§ **Exercise**: Print the listing below in full. Alter nothing.

§ **Data below**:
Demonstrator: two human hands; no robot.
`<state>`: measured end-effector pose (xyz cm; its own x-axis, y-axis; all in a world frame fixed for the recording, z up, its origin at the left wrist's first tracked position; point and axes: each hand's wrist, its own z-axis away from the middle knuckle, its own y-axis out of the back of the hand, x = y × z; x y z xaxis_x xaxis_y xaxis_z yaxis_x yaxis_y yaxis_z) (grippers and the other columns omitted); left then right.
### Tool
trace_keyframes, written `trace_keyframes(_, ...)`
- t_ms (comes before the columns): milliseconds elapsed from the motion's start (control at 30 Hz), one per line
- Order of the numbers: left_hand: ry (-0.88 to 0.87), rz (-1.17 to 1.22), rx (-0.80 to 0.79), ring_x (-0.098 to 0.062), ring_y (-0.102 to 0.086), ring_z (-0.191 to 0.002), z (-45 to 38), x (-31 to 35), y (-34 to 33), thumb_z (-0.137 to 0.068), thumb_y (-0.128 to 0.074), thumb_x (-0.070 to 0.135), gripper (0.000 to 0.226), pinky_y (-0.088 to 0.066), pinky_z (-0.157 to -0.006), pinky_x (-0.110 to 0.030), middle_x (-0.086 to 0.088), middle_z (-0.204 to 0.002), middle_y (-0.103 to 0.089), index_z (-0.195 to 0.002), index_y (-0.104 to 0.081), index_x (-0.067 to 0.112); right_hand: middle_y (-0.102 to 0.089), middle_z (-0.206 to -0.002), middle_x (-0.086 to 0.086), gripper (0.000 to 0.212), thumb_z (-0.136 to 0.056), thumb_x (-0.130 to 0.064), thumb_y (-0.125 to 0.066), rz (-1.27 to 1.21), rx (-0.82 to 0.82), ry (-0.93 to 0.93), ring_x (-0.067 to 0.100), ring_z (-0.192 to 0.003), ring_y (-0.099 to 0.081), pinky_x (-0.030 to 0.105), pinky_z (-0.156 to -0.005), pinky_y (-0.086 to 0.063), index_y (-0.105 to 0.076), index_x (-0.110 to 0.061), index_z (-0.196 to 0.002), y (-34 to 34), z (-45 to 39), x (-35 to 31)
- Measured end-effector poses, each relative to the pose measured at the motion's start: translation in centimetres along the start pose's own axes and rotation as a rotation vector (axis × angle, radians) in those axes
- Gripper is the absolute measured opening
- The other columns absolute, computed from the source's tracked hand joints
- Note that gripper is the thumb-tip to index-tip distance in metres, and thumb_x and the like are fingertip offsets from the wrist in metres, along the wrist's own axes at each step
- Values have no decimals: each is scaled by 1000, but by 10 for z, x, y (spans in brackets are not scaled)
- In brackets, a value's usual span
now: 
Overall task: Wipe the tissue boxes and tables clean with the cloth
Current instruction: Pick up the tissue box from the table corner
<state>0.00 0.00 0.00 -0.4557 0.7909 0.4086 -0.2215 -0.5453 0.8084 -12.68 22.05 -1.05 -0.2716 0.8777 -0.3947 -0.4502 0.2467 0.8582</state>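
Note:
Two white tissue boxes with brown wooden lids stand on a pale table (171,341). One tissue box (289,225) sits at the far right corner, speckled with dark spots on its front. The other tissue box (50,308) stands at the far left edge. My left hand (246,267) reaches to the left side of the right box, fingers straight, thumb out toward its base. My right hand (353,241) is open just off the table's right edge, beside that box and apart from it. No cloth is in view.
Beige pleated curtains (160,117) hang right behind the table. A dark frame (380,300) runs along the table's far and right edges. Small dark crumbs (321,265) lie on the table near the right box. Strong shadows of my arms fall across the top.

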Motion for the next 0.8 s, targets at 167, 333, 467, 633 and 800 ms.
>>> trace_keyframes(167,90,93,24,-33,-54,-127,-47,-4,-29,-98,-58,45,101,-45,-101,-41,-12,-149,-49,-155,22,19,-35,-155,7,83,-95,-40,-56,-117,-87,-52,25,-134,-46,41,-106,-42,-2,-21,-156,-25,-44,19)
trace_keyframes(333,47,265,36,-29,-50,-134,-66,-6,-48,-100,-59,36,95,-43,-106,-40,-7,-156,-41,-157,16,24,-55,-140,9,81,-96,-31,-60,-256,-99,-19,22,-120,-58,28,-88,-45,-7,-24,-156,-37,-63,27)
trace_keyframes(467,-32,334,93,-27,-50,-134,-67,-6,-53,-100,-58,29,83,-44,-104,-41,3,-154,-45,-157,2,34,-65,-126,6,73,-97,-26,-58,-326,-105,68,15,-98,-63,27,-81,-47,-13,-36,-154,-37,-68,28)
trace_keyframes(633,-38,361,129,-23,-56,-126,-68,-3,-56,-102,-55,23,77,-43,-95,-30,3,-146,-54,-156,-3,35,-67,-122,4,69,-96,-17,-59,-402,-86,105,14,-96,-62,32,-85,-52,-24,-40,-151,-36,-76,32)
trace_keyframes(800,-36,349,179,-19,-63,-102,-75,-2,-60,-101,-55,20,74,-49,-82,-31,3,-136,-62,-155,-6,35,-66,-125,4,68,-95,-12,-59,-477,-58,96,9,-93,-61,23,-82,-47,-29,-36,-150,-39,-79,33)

§ **Task output**:
Demonstrator: two human hands; no robot.
`<state>`: measured end-effector pose (xyz cm; its own x-axis, y-axis; all in a world frame fixed for the recording, z up, its origin at the left wrist's first tracked position; point and axes: each hand's wrist, its own z-axis away from the middle knuckle, its own y-axis out of the back of the hand, x = y × z; x y z xaxis_x xaxis_y xaxis_z yaxis_x yaxis_y yaxis_z) (grippers and the other columns omitted); left then right.
### Tool
trace_keyframes, written `trace_keyframes(_, ...)`
- t_ms (comes before the columns): milliseconds elapsed from the motion's start (control at 30 Hz), one per line
- Order of the numbers: left_hand: ry (-0.88 to 0.87), rz (-1.17 to 1.22), rx (-0.80 to 0.79), ring_x (-0.098 to 0.062), ring_y (-0.102 to 0.086), ring_z (-0.191 to 0.002), z (-45 to 38), x (-31 to 35), y (-34 to 33), thumb_z (-0.137 to 0.068), thumb_y (-0.128 to 0.074), thumb_x (-0.070 to 0.135), gripper (0.000 to 0.226), pinky_y (-0.088 to 0.066), pinky_z (-0.157 to -0.006), pinky_x (-0.110 to 0.030), middle_x (-0.086 to 0.088), middle_z (-0.204 to 0.002), middle_y (-0.103 to 0.089), index_z (-0.195 to 0.002), index_y (-0.104 to 0.081), index_x (-0.067 to 0.112); right_hand: middle_y (-0.102 to 0.089), middle_z (-0.206 to -0.002), middle_x (-0.086 to 0.086), gripper (0.000 to 0.212), thumb_z (-0.136 to 0.056), thumb_x (-0.130 to 0.064), thumb_y (-0.125 to 0.066), rz (-1.27 to 1.21), rx (-0.82 to 0.82), ry (-0.93 to 0.93), ring_x (-0.067 to 0.100), ring_z (-0.192 to 0.003), ring_y (-0.099 to 0.081), pinky_x (-0.030 to 0.105), pinky_z (-0.156 to -0.005), pinky_y (-0.086 to 0.063), index_y (-0.105 to 0.076), index_x (-0.110 to 0.061), index_z (-0.196 to 0.002), y (-34 to 34), z (-45 to 39), x (-35 to 31)
- Measured end-effector poses, each relative to the pose measured at the motion's start: translation in centimetres along the start pose's own axes and rotation as a rotation vector (axis × angle, radians) in those axes
- Gripper is the absolute measured opening
- The other columns absolute, computed from the source's tracked hand joints
- Note that gripper is the thumb-tip to index-tip distance in metres, and thumb_x and the like are fingertip offsets from the wrist in metres, along the wrist's own axes at each step
- Values have no decimals: each is scaled by 1000, but by 10 for z, x, y (spans in brackets are not scaled)
- In brackets, a value's usual span
now: 
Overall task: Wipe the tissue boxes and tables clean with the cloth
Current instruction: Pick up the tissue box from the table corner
<state>0.00 0.00 0.00 -0.4557 0.7909 0.4086 -0.2215 -0.5453 0.8084 -12.68 22.05 -1.05 -0.2716 0.8777 -0.3947 -0.4502 0.2467 0.8582</state>
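Note:
Two white tissue boxes with brown wooden lids stand on a pale table (171,341). One tissue box (289,225) sits at the far right corner, speckled with dark spots on its front. The other tissue box (50,308) stands at the far left edge. My left hand (246,267) reaches to the left side of the right box, fingers straight, thumb out toward its base. My right hand (353,241) is open just off the table's right edge, beside that box and apart from it. No cloth is in view.
Beige pleated curtains (160,117) hang right behind the table. A dark frame (380,300) runs along the table's far and right edges. Small dark crumbs (321,265) lie on the table near the right box. Strong shadows of my arms fall across the top.
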
Motion for the next 0.8 s, targets at 167, 333, 467, 633 and 800 ms.
>>> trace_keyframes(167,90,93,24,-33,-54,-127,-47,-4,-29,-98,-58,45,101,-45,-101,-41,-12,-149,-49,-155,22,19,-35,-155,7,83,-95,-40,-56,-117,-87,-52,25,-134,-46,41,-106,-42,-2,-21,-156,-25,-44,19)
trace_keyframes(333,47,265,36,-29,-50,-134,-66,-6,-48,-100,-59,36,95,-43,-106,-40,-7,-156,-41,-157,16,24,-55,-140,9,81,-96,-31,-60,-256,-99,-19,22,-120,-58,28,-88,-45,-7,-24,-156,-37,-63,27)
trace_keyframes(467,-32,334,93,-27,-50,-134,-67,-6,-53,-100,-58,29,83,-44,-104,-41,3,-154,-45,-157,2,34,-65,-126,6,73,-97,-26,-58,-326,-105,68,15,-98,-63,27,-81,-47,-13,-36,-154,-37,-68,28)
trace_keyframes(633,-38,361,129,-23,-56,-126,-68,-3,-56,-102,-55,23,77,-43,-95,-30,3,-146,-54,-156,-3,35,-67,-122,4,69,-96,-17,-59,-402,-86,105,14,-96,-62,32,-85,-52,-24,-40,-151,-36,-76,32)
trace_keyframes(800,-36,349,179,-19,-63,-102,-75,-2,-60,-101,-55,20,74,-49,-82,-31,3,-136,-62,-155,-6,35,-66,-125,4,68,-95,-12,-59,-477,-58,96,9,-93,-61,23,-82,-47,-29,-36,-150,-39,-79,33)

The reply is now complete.